I am currently reading Oksendale's SDE and got confused at one equation involving a change of variable.
Here is the equation (with $\{X_t\}$ is Ito diffusion and $X_{t}^{s,x}$ is a Ito diffusion solution to the initial value problem with initial time $s$ and initial position $x$,)
\begin{align*} X_{s+h}^{s,x}&= x+\int_s^{s+h}b(X_u^{s,x})du+\int_{s}^{s+h}\sigma(X_u^{s,x})dB_u\\ &=x+\int_0^{h}b(X_{s+v}^{s,x})dv+\int_{0}^{h}\sigma(X_{s+v}^{s,x})d\tilde{B}_v \end{align*} which the change of variable $u=s+v$ and where $\tilde{B_{v}}=B_{s+v}-B_s$.
I thought it would be just $dB_v$ instead of $d\tilde{B}_v$ but apparently it seems not. I personally could not find a reference for it. Does anybody know why it is?
This is not a proper answer as it lacks formalism, still you could find it useful in order to understand the intuition! Let me know if it helped you.
$$\int_{s}^{s+h}\sigma(X_u^{s,x})dB_u$$ In the original stochastic integral you can see that the variable $u$ ranges from $s$ to $s+h$, hence your integrator ranges from $B_s$ to $B_{s+h}$.
If you do as you proposed, without changing the Brownian motion you would obtain the following:
$$\int_{0}^{h}\sigma(X_{s+v}^{s,x})d{B}_v$$
Notice that in this expression the variable $v$ ranges from $0$ to $h$ and hence your integrator ranges from $B_0=0$ to $B_h$. You can see that this is not the same as before, simply because you are integrating your function against a different portion of the sample path of the BM.
Hence in order to keep things equal you need your integrator to range from $B_s$ to $B_{s+h}$, and you achieve it by building a new Brownian motion, $\tilde{B}_v=B_{s+v}-B_s$.

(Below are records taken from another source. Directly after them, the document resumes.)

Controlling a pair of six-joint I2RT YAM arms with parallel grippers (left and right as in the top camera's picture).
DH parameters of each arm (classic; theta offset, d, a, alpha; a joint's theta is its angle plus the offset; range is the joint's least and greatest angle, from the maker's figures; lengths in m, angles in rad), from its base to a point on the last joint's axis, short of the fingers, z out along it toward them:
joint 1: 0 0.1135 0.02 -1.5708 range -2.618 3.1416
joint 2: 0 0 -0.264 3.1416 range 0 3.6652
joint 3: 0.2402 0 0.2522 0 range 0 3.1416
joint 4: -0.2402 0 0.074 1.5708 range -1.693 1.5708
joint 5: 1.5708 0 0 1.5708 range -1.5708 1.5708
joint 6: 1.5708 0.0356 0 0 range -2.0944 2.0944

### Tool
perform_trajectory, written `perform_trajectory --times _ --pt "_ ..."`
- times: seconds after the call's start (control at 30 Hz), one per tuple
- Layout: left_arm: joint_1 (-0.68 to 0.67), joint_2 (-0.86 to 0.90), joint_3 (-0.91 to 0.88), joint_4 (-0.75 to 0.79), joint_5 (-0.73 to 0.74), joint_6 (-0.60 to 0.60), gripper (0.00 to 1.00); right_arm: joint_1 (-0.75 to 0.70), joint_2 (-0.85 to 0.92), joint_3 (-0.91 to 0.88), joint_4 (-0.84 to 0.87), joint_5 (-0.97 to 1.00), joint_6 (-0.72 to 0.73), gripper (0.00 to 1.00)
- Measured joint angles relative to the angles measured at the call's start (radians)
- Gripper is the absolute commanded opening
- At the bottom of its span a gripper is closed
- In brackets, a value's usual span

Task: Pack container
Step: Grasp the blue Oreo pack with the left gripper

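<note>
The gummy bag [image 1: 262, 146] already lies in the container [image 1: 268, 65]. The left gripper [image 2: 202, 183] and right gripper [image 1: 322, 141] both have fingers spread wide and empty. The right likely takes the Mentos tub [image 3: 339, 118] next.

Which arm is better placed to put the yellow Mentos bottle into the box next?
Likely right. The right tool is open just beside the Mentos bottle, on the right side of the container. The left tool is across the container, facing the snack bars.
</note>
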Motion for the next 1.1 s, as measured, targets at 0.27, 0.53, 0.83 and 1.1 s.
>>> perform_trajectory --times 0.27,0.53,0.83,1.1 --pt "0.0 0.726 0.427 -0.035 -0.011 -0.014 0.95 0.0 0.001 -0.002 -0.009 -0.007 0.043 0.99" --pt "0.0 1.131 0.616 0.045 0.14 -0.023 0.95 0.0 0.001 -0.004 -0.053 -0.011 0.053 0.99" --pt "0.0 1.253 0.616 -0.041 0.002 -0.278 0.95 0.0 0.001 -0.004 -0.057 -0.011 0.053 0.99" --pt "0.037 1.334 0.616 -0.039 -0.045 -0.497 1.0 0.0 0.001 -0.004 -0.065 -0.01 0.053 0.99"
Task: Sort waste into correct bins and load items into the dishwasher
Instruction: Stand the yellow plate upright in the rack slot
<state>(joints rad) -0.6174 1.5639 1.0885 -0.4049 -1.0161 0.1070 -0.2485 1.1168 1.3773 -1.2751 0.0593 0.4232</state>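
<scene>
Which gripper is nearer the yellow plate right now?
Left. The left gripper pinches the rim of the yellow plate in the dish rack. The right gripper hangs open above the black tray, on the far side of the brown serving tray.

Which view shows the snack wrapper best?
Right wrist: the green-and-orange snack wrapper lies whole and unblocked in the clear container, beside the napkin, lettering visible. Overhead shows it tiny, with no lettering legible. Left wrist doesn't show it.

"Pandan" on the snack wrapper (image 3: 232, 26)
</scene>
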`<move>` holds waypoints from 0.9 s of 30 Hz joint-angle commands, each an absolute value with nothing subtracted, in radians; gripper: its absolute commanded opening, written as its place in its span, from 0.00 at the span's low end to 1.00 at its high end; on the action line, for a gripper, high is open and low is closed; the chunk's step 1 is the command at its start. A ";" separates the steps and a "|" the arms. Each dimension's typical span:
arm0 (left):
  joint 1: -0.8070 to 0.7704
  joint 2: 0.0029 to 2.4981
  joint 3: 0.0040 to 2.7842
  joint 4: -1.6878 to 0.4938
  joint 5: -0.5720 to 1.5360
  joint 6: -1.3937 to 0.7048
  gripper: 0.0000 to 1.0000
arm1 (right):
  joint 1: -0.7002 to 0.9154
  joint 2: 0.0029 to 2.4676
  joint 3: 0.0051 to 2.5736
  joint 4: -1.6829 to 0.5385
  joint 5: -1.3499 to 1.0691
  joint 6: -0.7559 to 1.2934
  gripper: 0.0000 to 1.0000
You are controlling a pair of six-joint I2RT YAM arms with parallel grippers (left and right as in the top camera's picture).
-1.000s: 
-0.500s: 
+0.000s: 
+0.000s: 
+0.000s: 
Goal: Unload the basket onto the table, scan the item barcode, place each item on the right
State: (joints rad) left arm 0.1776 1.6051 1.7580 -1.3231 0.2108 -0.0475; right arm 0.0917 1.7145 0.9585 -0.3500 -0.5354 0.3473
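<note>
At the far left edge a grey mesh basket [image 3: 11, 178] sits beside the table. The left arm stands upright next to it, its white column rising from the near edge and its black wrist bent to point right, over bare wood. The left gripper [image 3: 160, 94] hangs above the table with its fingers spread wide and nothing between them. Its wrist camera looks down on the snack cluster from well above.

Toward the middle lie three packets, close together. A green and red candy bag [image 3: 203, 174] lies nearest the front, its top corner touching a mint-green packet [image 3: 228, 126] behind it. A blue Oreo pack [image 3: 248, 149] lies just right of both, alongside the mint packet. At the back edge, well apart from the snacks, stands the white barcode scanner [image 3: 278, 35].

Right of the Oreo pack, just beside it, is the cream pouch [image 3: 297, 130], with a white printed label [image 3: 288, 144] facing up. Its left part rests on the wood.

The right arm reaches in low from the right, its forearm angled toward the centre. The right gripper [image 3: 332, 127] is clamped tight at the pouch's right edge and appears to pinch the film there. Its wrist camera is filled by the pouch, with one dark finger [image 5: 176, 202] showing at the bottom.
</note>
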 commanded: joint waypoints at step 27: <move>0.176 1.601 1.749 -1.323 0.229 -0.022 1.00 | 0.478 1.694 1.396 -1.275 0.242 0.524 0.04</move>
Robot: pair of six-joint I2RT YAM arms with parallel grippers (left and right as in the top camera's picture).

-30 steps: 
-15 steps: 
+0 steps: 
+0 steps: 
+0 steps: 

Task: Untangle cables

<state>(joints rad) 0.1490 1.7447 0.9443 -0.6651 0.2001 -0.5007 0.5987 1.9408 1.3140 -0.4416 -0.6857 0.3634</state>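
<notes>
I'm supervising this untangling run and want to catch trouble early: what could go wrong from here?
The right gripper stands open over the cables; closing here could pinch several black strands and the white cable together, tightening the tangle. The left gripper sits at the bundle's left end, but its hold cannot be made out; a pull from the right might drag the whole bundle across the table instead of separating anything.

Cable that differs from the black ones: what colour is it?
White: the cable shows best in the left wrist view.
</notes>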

Hence your new integrator ranges from $B_s-B_s$ to $B_{s+h}-B_s$. (You still have this "minus" $B_s$ but as a matter of fact the integral gives you the same result as if you consider $B_{s+v}$ alone, the fact is that if you define $\tilde{B}_v=B_{s+v}$ then it is not a Brownian motion since $P(\tilde{B}_0=0)\neq 1$).)